**** Records for this exercise

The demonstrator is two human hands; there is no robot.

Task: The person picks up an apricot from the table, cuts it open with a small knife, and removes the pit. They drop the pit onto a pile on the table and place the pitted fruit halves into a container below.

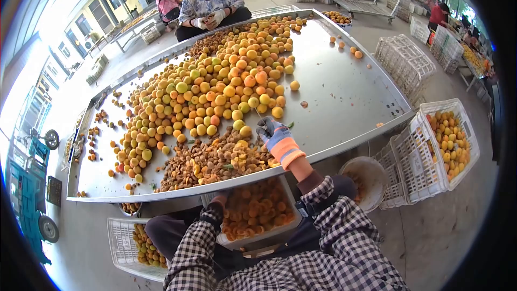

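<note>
My right hand (277, 139), in a grey and orange glove, is over the metal table (344, 97), just right of a heap of apricots (215, 86). Its fingers are curled together, and a thin pointed thing sticks up from them, too small to name. Below the heap lies a pile of brown pits (188, 164) with orange pieces among them. My left hand (219, 199) is low at the table's front edge, above a crate of orange apricot halves (258, 210). Its fingers are hidden by the edge and the sleeve.
A person (207, 0) in gloves sits across the table. At the right stand a white bucket (379, 183) and a crate of apricots (452, 145); another crate (121, 242) is at the lower left. More people and stacked crates are farther back.
</note>
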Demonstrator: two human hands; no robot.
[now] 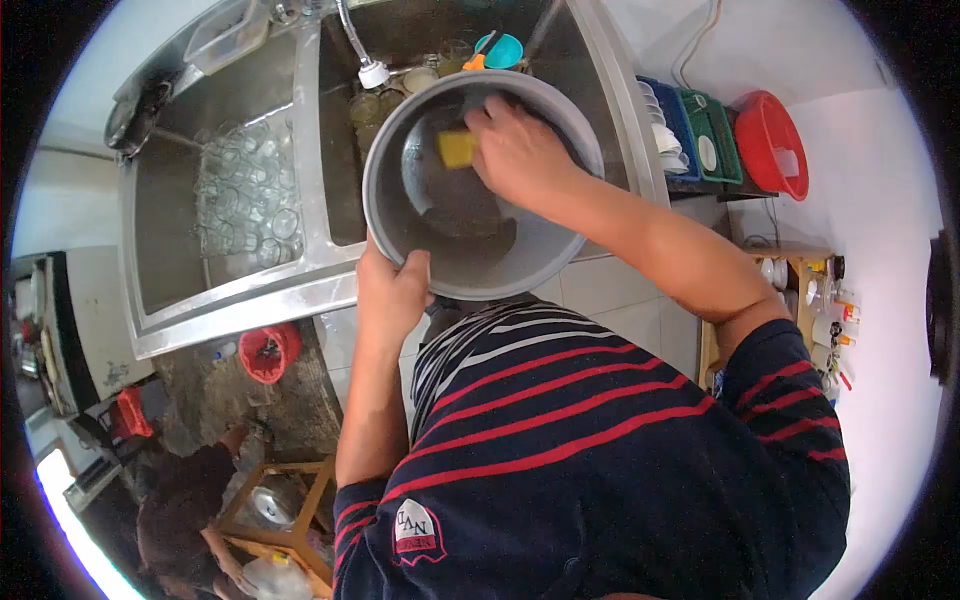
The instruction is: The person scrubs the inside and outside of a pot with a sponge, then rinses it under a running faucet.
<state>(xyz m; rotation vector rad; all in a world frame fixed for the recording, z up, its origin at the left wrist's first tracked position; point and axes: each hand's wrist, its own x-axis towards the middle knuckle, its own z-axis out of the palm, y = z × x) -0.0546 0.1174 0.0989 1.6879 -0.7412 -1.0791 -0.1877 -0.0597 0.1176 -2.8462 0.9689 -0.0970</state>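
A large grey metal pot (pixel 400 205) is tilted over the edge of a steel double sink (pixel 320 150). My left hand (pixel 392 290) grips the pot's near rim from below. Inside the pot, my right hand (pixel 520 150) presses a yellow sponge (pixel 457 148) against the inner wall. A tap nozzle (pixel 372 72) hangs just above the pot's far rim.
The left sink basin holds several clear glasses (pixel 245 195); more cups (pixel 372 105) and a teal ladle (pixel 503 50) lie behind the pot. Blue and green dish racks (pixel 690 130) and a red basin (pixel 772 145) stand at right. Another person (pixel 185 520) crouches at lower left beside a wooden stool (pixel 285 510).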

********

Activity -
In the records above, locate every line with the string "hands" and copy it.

Solution to the problem -
The demonstrator is two human hands; there is no robot.
Demonstrator: two human hands; no robot.

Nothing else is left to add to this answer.